The Hooper values are for standard Tees which have well radiused curves from the run to the branch. For a straight stub-in (as you have drawn) Hooper gives values that are basically zero for turbulent flow.

As to the reason for the pressure drop - I suppose you can think of it as a sudden (small) expansion followed by a sudden (small) contraction.

If I was doing this calculation I would probably use a K value of around 0.15, which gives an equivalent length (L/D ratio) of about 12 - equal to just less than 7 meters in your case.
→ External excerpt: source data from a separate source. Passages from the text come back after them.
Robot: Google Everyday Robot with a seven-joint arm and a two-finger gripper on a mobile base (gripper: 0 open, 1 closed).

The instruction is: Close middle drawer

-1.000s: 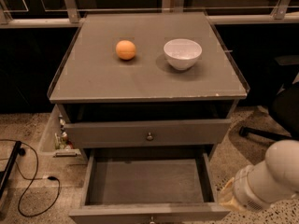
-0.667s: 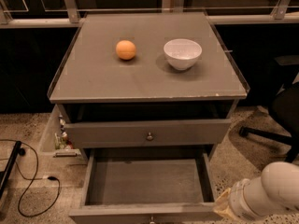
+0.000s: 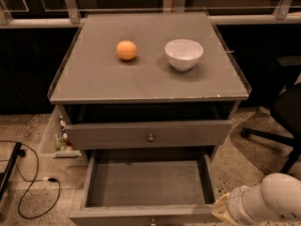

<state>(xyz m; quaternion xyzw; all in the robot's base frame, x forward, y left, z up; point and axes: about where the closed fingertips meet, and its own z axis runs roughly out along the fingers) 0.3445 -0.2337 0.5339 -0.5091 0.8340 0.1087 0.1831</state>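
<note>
Wide grey wooden middle drawer [image 3: 148, 182] sits bottom centre of frame, pulled far out, plain grey inside visible. Its flat front runs along the bottom edge, small round metal knob [image 3: 153, 221] half cut off. Directly above it is the taller-fronted grey top drawer [image 3: 188, 133], out only slightly, with its round knob at centre. White robot arm [image 3: 273, 201] comes in from the lower right corner. Its gripper [image 3: 220, 211] is right at the middle drawer's front right corner, mostly hidden behind the wrist, so can't tell how wide it's set or whether it touches the front. On the flat grey cabinet top [image 3: 141, 84], upper centre: round orange fruit [image 3: 126, 50] on the left, white ceramic bowl [image 3: 184, 54] near it on the right, apart. Black cable [image 3: 26, 173] on the speckled floor lower left; black office chair base [image 3: 277, 138] at right edge.
</note>
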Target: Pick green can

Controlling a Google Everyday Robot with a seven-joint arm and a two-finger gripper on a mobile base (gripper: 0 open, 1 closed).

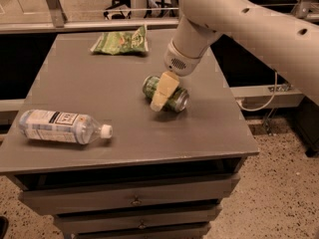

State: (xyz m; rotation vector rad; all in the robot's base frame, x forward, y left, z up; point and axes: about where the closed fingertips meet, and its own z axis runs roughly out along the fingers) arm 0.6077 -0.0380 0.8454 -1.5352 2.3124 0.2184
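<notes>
The green can [174,99] lies on its side near the middle of the grey table [124,143], its silver end pointing to the front right. My gripper [162,96] hangs from the white arm that comes in from the upper right. It is down at the can, its cream-coloured tip crossing in front of the can's middle and hiding part of it. The can rests on the table top.
A flat crinkled green snack bag [119,43] lies at the table's back. A clear water bottle [62,126] with a white cap lies on its side at the front left. Drawers [134,198] sit below the table top. A cable [269,96] hangs at the right.
</notes>
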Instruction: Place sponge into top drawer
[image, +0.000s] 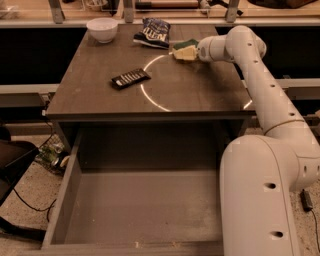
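Pinching sponge (183, 52) in claw (191, 51) at cabinet top (200, 95) rear; top drawer (135, 210) open below.

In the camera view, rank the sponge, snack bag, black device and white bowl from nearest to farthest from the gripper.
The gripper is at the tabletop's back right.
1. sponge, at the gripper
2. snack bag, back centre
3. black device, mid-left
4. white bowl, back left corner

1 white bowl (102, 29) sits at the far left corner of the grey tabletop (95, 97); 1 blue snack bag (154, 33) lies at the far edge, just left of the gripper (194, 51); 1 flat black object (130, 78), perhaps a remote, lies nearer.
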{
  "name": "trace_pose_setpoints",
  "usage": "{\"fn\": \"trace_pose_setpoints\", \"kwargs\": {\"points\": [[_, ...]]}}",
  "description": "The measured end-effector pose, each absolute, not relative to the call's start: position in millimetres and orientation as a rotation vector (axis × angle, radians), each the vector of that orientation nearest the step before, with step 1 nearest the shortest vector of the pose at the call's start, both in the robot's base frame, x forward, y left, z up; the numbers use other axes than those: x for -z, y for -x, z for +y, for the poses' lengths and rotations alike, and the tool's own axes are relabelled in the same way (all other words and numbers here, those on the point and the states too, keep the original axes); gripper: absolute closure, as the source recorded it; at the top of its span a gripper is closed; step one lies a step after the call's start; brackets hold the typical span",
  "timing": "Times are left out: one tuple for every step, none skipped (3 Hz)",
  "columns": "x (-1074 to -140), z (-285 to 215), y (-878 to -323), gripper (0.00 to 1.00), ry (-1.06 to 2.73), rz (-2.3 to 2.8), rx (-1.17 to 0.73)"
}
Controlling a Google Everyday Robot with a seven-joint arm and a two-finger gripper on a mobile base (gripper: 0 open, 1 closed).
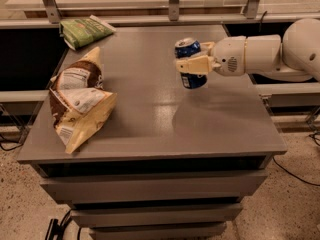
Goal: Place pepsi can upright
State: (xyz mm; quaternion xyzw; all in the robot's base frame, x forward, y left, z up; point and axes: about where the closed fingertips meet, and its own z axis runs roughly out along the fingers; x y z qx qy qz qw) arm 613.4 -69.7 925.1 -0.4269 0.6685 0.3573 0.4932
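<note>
The pepsi can [189, 62] is dark blue with a silver top and stands nearly upright, tilted a little to the left, at the right middle of the grey table [150, 119]. My gripper [191, 63] reaches in from the right on a white arm and is shut on the can at its middle, one cream finger [192, 66] lying across its front. The can's bottom is at or just above the table top; I cannot tell if it touches.
A brown and cream snack bag [77, 100] lies on the table's left side. A green snack bag [85, 30] lies at the back left corner. A railing with metal posts [173, 1] runs behind the table. The white arm [280, 51] spans the right edge.
</note>
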Motion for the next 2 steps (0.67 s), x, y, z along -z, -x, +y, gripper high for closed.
{"fn": "trace_pose_setpoints", "kwargs": {"points": [[-924.0, -65.4, -609.6, 1.0, 1.027, 1.513, -0.931], [-922.8, -63.1, -604.4, 0.83, 1.031, 1.443, -0.974]]}}
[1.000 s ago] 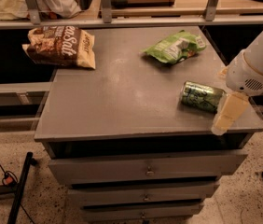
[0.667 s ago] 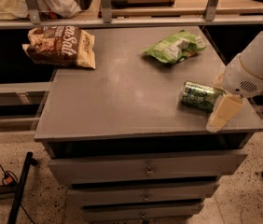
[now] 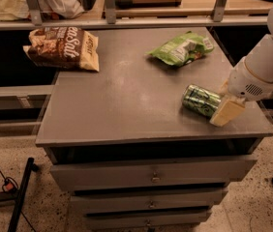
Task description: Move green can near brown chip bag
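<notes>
The green can (image 3: 200, 100) lies on its side near the right front of the grey cabinet top (image 3: 127, 100). My gripper (image 3: 224, 104) is at the can's right end, on the white arm that comes in from the right. It hides that end of the can. The brown chip bag (image 3: 61, 47) with white lettering lies at the far left corner of the top, far from the can.
A light green chip bag (image 3: 181, 48) lies at the far right of the top, behind the can. A metal rail (image 3: 127, 22) and a shelf run along the back. Drawers (image 3: 151, 175) are below the front edge.
My gripper has moved a little left and up, closer onto the can's right end. The can and both bags have not moved.
</notes>
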Controlling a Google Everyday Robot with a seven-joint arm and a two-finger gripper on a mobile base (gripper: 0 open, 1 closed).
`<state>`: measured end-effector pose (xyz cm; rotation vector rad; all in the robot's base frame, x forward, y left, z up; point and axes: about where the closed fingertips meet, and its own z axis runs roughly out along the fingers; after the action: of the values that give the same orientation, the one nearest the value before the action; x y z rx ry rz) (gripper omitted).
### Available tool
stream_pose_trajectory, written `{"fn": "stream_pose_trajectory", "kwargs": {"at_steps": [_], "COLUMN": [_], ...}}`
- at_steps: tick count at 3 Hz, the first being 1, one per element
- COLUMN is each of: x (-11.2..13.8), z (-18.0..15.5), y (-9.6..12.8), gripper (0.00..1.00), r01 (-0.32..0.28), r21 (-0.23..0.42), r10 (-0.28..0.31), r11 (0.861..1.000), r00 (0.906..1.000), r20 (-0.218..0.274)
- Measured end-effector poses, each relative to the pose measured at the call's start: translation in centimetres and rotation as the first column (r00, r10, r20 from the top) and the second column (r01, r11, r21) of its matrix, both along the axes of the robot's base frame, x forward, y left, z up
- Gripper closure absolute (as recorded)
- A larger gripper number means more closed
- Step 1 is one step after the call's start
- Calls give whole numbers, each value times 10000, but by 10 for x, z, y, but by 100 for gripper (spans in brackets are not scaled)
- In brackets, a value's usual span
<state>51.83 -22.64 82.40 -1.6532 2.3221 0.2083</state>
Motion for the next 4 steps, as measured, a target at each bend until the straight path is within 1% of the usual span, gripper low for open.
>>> {"fn": "stream_pose_trajectory", "kwargs": {"at_steps": [1,2,3,4], "x": [2,8,19,31], "z": [11,36,52,53], "y": [17,50,87,131], "gripper": [85,100,100,100], "r01": [-191,-667,-1191,-1724], "r21": [19,174,277,339], "r10": [191,660,1173,1705], "r11": [9998,9976,9925,9844], "r00": [9998,9970,9914,9839], "r20": [57,393,583,535]}}
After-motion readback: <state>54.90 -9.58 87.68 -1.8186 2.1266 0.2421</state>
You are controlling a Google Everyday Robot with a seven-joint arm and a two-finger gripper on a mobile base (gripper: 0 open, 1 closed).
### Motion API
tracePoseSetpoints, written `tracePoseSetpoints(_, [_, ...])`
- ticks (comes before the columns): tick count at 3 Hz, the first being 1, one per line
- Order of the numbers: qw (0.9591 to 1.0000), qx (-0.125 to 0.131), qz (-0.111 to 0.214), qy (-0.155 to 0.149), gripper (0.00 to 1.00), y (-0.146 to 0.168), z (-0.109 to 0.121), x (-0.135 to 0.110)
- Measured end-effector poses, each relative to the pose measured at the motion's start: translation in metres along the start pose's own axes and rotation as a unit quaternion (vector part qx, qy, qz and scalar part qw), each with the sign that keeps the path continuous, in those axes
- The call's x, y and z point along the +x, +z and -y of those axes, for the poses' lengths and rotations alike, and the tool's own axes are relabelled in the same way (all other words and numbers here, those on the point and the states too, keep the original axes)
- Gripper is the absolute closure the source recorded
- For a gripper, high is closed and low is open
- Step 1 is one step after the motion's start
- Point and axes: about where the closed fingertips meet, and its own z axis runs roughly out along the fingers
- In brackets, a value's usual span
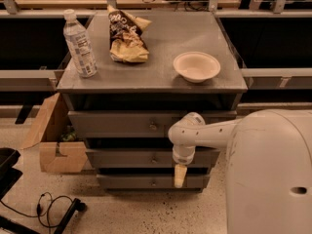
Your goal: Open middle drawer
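The middle drawer (122,158) is a grey flat front with a small brass knob (154,158). It sits between the top drawer (117,123) and the bottom drawer (126,181) of a grey cabinet, and it looks pushed in. My gripper (179,176) hangs pointing down from the white arm (204,133). It is in front of the cabinet's right side, right of the knob and slightly below it, over the gap between the middle and bottom drawers. It holds nothing that I can see.
On the cabinet top (161,74) stand a water bottle (80,45), a chip bag (126,35) and a white bowl (196,66). A cardboard box (51,140) sits on the floor to the left, with cables (48,206) in front. My white body (270,174) fills the lower right.
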Motion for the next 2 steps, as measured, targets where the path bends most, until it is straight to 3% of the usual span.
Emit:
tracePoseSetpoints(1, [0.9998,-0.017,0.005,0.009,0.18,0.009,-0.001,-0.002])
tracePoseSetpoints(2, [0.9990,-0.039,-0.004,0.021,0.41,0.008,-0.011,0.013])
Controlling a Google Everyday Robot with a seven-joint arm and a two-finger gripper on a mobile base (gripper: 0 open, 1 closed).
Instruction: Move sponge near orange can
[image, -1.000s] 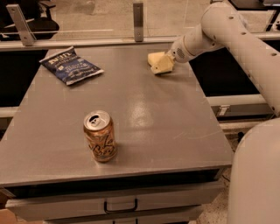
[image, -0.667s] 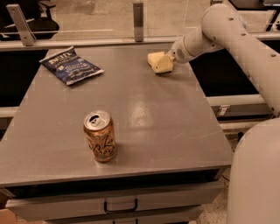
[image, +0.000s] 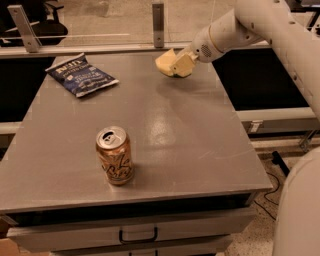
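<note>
Clamping the sponge in the gripper, fingers closed on its right end, and hanging over the far right part of the desk, seemingly just off the surface. Standing upright near the front edge, left of middle: the orange can, well apart from the sponge. Lying flat at the far left: a dark blue chip bag.

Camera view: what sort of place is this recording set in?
Probably an office or lab workspace: a grey table with a drawer, an office chair behind, speckled hard floor. The gripper holds the sponge over the table's far right.
</note>
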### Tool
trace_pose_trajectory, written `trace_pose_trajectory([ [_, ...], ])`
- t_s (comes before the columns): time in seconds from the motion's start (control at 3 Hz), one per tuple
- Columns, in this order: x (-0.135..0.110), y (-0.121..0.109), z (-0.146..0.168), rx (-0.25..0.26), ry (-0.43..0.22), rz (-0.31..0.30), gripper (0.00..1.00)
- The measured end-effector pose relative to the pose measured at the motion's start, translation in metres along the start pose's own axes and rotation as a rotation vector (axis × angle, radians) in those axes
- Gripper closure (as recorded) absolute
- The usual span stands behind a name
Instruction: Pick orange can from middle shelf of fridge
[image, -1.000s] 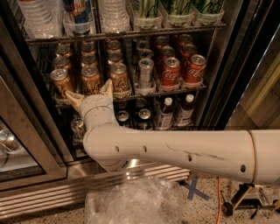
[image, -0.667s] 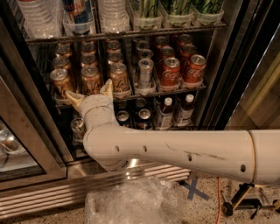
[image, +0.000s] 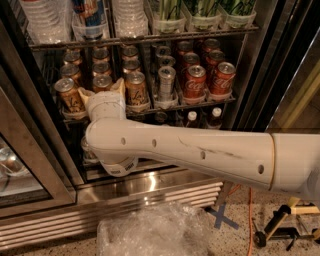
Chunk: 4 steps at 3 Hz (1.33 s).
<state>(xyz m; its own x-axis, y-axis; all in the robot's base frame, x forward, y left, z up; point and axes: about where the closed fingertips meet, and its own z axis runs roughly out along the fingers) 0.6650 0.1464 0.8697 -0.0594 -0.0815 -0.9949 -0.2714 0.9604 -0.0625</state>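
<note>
The orange can stands on the middle shelf of the fridge, second column from the left, between like cans. The gripper is right at it, covering its lower part; whether it is clenched on the can cannot be told. Red cans stand further right.

The gripper, smooth matt cream plastic, sits at the middle shelf of dark metal wire. The orange can is glossy aluminium. The fridge frame is brushed steel.
</note>
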Motion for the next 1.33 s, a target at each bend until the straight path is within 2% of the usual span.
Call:
trace_pose_trajectory([
  [0.33, -0.0104, -0.0045, 0.0169, 0.027, 0.025, -0.009, 0.25],
  [0.67, -0.0116, -0.0048, 0.0182, 0.029, 0.027, -0.009, 0.07],
  [1.33, -0.0080, -0.0047, 0.0121, 0.023, 0.009, -0.013, 0.00],
])
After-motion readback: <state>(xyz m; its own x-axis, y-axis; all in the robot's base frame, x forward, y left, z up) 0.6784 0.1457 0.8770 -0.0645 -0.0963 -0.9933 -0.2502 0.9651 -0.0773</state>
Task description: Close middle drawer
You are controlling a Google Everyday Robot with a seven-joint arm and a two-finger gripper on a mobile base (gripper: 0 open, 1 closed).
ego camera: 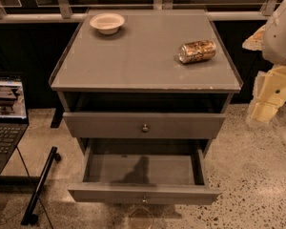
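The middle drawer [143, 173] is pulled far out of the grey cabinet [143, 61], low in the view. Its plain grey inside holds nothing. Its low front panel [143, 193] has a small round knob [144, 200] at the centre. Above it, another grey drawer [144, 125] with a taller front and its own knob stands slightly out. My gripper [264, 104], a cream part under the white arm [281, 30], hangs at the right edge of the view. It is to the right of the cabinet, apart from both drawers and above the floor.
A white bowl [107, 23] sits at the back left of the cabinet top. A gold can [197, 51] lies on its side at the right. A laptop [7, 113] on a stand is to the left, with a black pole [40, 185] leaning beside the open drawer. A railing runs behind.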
It probably doesn't really matter in this case.

#10 E-Tantoy


    Junior Member

  • Members
  • 19 posts

Posted 20 August 2012 - 06:30 PM

Thank you very much for all the responses.

Although the effect of the tees is not that so significant in terms of pressure balance, it's just for additional knowledge since I am doing many hydraulic calculations and I always encounter this "tee-through/run" or "tee-branch". It helps me understand better how the calculation works for a given software and how to consider each component of a given system to arrive at a reasonable result (with confidence). As my superior always told me...always keep the curiousity alive.

Thank you ankur2061, kkala and katmar for the explanations.

#11 beeone


    Brand New Member

  • Members
  • 4 posts

Posted 12 August 2013 - 06:34 AM



I'm a student doing a final paper that includes calculating the pressure losses. I chose Darby's 3-K method and I have a really stupid question. What does r/D mean in charts in tee section. I totally get R/D at elbows, but here I don't get it. A d/D would be understanding, but r/D doesn't.


And if is not too much trouble, I'm in dilemma what to choose threaded or flanged if all fittings are welded to the pipes.


Please help me, because my professor is a little old school and didn't heard for this method yet so he hasn't got a clue, either.